DESCRIPTION (provided by applicant): Nature uses highly reactive radicals to carry out a diverse set of biochemical functions, many of which are essential to maintaining proper human health. These potent biological radical reactions need to be carried out safely, producing essential specific products, without dangerous side reactions occurring. A large number of such radical reactions are performed by the family of radical SAM enzymes, which use a [4Fe-4S] center with a bound S-adenosylmethionine (SAM) molecule to generate a strongly oxidizing 5'-deoxyadenosyl radical which can in turn drive a large number of difficult chemical reactions. We will target mechanistic aspects of several classes of radical SAM enzymes. Biotin synthase is a radical SAM enzyme that catalyzes the final step in the biosynthesis of the vitamin biotin. A set of Fe-S and radical SAM maturase enzymes are used to build the unique Fe-S center of Fe-Fe hydrogenase, an enzyme which catalyzes the important reduction of protons to dihydrogen and vice versa. And radical SAM enzymes are used to modify many bases in transfer RNA, improving codon-anticodon recognition in order to make protein synthesis more reliable. We are specifically interested in a radical SAM enzyme QueE that is essential for generating 7-deazapurines. This proposal describes a magnetic resonance spectroscopic approach to study such diverse radical SAM enzymes. Specifically, we are using electron paramagnetic resonance (EPR) spectroscopy, which can precisely measure the magnetic environment of unpaired electrons in the radical SAM Fe-S clusters, in the organic radicals that these clusters generate, and in secondary metal centers that are involved in the reactions in many of these enzymes.

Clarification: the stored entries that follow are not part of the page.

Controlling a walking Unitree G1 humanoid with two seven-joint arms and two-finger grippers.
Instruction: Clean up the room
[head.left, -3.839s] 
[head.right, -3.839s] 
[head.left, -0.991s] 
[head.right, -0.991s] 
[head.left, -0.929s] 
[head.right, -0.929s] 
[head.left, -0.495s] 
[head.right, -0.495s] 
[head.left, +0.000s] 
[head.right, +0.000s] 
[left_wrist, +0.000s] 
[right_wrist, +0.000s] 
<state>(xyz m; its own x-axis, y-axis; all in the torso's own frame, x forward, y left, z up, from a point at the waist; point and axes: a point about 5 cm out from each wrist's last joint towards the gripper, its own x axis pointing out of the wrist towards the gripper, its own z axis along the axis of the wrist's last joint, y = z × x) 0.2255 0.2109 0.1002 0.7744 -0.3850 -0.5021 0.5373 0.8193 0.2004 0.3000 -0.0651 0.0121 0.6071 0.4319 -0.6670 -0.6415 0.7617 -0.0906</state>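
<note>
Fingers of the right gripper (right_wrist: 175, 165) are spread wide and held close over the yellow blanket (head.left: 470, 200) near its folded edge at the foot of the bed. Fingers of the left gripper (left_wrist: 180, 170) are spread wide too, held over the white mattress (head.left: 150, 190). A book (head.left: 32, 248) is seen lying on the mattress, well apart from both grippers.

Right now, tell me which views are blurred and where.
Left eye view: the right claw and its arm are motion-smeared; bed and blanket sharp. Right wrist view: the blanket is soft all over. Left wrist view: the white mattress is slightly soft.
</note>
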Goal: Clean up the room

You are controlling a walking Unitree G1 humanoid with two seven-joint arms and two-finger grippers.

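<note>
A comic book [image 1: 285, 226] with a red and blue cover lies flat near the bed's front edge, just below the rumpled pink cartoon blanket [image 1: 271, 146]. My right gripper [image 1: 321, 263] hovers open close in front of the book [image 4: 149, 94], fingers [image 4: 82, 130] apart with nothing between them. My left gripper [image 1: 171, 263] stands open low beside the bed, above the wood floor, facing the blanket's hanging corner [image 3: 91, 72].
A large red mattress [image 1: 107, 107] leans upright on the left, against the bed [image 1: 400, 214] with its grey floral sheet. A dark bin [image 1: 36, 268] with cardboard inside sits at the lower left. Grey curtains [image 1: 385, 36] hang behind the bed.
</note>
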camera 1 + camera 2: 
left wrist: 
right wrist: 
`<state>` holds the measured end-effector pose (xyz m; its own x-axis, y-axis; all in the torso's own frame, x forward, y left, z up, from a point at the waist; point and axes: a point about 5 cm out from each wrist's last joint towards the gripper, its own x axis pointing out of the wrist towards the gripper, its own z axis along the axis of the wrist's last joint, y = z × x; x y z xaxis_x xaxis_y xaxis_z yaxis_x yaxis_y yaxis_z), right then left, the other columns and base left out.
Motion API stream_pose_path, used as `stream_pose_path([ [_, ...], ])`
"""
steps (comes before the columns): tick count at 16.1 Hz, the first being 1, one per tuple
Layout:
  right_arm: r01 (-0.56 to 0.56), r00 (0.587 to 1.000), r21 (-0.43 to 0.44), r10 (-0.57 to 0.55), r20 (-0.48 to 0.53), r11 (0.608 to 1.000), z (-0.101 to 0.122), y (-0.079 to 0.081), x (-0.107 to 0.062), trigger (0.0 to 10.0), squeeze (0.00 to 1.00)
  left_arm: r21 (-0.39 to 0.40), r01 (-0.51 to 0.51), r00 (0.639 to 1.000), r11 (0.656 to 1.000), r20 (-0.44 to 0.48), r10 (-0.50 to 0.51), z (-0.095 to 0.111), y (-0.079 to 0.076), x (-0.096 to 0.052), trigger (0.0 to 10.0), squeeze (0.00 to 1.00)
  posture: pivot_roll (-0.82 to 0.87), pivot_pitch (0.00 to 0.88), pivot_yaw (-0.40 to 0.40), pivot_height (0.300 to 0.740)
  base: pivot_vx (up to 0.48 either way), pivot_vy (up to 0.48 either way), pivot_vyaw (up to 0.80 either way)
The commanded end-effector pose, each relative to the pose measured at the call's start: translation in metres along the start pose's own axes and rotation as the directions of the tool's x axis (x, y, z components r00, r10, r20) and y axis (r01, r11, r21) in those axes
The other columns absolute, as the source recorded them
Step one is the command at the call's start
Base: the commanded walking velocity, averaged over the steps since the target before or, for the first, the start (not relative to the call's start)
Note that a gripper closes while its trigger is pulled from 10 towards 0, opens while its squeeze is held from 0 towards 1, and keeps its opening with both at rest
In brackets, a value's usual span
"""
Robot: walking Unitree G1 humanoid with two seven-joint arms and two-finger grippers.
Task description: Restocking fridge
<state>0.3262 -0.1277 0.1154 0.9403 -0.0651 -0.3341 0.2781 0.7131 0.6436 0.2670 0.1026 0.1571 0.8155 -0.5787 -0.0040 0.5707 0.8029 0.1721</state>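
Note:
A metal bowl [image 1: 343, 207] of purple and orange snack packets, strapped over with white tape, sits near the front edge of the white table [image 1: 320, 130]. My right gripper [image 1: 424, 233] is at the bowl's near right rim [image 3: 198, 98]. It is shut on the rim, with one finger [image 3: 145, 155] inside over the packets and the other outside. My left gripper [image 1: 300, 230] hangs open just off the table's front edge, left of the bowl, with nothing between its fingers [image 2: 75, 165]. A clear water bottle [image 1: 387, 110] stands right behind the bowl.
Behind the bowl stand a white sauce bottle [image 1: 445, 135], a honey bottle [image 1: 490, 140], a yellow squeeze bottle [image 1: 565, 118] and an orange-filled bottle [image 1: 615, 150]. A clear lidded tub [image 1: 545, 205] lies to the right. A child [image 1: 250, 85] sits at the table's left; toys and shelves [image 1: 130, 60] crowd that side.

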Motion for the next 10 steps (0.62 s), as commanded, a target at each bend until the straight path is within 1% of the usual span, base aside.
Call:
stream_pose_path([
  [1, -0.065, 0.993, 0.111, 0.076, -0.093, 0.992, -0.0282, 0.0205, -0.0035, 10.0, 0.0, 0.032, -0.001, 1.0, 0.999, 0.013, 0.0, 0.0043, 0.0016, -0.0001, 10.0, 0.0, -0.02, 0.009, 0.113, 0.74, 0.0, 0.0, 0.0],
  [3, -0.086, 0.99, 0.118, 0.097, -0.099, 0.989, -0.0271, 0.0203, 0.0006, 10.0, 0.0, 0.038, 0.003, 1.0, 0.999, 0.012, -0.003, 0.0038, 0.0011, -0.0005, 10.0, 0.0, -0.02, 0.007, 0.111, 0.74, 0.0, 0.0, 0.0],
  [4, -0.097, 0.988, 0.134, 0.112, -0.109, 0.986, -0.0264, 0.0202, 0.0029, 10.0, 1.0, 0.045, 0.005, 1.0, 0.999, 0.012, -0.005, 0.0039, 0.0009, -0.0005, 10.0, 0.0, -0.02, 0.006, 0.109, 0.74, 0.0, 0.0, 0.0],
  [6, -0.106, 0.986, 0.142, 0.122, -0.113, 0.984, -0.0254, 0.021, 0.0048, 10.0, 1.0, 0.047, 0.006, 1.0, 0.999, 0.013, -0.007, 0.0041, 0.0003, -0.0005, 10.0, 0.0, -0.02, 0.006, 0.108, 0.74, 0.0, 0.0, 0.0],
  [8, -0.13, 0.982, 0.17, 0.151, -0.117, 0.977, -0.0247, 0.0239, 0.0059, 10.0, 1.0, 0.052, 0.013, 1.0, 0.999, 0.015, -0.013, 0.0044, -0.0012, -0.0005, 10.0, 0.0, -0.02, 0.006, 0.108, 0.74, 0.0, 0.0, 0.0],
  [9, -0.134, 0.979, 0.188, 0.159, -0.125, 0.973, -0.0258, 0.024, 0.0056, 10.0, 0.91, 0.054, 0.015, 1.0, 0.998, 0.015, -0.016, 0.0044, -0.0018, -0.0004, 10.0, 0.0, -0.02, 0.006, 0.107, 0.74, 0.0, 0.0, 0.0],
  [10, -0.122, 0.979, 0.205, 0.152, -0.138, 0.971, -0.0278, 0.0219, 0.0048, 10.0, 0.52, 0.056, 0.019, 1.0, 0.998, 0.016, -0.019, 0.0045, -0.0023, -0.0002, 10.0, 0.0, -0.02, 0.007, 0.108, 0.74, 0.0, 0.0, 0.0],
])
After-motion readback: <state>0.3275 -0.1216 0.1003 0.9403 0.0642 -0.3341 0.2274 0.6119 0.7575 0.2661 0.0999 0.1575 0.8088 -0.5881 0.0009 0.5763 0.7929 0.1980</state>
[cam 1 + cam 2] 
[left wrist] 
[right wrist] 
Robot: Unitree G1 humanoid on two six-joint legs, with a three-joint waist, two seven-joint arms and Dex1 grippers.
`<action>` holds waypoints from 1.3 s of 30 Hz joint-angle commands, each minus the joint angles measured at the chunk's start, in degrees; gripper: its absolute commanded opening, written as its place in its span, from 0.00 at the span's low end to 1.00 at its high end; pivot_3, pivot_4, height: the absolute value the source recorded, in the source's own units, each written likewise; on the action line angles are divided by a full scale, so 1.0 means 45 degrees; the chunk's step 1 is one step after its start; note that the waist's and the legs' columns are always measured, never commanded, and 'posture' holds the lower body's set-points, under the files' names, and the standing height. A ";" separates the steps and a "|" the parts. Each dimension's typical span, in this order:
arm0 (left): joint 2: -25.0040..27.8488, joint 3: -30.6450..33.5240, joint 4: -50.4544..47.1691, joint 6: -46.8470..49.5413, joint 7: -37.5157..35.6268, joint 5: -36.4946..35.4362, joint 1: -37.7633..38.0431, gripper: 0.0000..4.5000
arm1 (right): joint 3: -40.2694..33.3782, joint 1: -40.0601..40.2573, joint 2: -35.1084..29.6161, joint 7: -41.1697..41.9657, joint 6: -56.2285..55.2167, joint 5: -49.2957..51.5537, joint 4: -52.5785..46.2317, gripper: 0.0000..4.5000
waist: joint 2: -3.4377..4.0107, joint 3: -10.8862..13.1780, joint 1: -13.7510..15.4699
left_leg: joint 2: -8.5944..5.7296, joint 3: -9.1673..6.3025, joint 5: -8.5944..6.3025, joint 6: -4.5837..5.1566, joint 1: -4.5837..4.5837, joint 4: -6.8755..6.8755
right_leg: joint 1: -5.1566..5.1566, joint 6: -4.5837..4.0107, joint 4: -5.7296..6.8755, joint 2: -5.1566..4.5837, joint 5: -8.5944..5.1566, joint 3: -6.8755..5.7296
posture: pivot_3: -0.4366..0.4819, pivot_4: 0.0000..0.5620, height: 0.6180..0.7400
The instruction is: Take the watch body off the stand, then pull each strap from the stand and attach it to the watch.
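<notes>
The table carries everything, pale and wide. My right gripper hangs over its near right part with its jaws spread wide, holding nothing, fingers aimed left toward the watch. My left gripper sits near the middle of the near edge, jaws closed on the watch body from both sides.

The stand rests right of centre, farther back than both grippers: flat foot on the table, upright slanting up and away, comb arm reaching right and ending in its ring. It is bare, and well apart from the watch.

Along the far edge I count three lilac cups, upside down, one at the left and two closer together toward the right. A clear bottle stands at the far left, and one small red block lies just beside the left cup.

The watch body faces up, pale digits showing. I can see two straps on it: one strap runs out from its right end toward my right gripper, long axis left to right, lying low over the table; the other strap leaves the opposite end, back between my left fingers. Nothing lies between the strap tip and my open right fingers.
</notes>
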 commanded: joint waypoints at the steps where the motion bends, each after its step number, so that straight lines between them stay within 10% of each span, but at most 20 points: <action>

描述（由申请人提供）：自然使用高反应性自由基来执行各种生化功能，其中许多功能对于维持适当的人类健康至关重要。这些有效的生物自由基反应需要安全地进行，生产基本的特定产品，而不会产生危险的侧面反应。自由基SAM酶的家族进行了大量的自由基反应，这些反应使用[4FE-4S]中心具有结合的S-腺苷甲硫代（SAM）分子来产生强烈的5'-脱氧腺苷自由基，从而产生大量困难化学反应。我们将针对几类自由基SAM酶的机械方面。生物素合酶是一种自由基SAM酶，它催化了维生素生物素的生物合成的最后一步。一组Fe-S和自由基SAM成熟酶用于构建Fe-FE氢化酶的独特Fe-S中心，Fe-Fe氢化酶是一种酶，该酶催化了质子对二氢的重要还原，反之亦然。自由基SAM酶用于修饰转移RNA中的许多碱基，改善了密码子 - 抗浓度识别，以使蛋白质合成更可靠。我们特别对一种对产生7二氮嗪至关重要的自由基SAM酶Quee感兴趣。该提案描述了一种研究这种多种自由基SAM酶的磁共振光谱方法。具体而言，我们使用电子顺磁共振（EPR）光谱，可以精确地测量这些簇产生的有机自由基中不成对电子的磁性环境，以及在许多这些酶中涉及的二级金属中心中所产生的有机自由基。